I was wondering for the 50th time exactly _why_ I had decided to come to my bestfriend's little brother's graduation from middle school anyway.

Scowling, I shoved said bestfriend – Inuzuka Kiba – who was seated beside me. We were about 10 minutes early or so and had to sit in those seats in front of the graduation walkway. This was a middle school so I couldn't check out any chicks seeing as they would be like 13 or something! Eww, Naruto Uzumaki does. Not. Go. There. I'm not that desperate!

I poked Kiba for the tenth time in the last ten seconds.

"What?" Kiba snapped, equally pissed off.

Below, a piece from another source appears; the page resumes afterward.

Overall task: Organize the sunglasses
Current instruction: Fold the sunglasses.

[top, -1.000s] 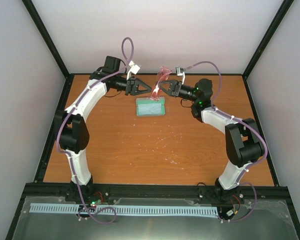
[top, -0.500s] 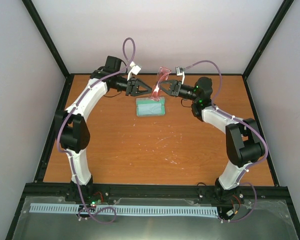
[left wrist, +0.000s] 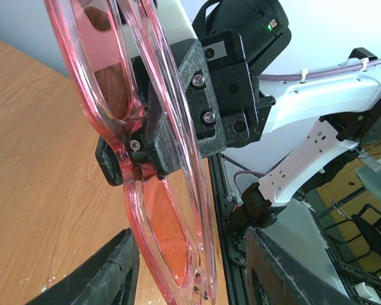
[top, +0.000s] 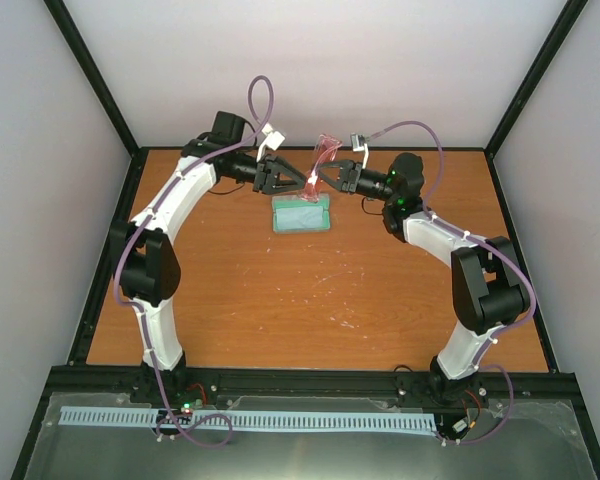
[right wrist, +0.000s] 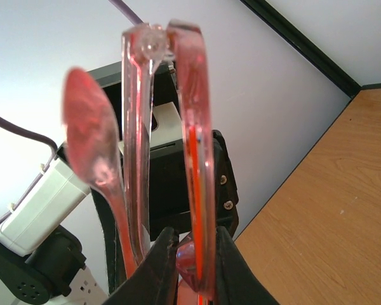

"I'm sooo BORED." I complained loudly.

Kiba rolled his eyes. "Ok, go tell it to someone who cares."

"Kiba!" I groaned. "Jerk." I should have known talking to him wouldn't help.

"Shut up already." Kiba told me, sitting straighter in his seat to look for his little brother Akamaru.

The two almost looked alike. Kiba had messy brown hair, jagged bangs falling into chocolate brown eyes with a tint of dark-orange. His teeth were abnormally sharp giving him resemblance to a dog. Which was fitting. Kiba was obsessed with dogs. I knew what _position_ would be HIS favorite. Ha ha.

I blew the bangs from my face, and slouched in my chair.

My blue eyes scanned the crowd. Parents, old people, little kids… this place was lame. I looked forward to where a bunch of teachers were sitting. Even OLDER people. Nerdy guy with ginormous glasses even my grandmother wouldn't wear. I was pretty sure I had a look on my face like I smelled some piss.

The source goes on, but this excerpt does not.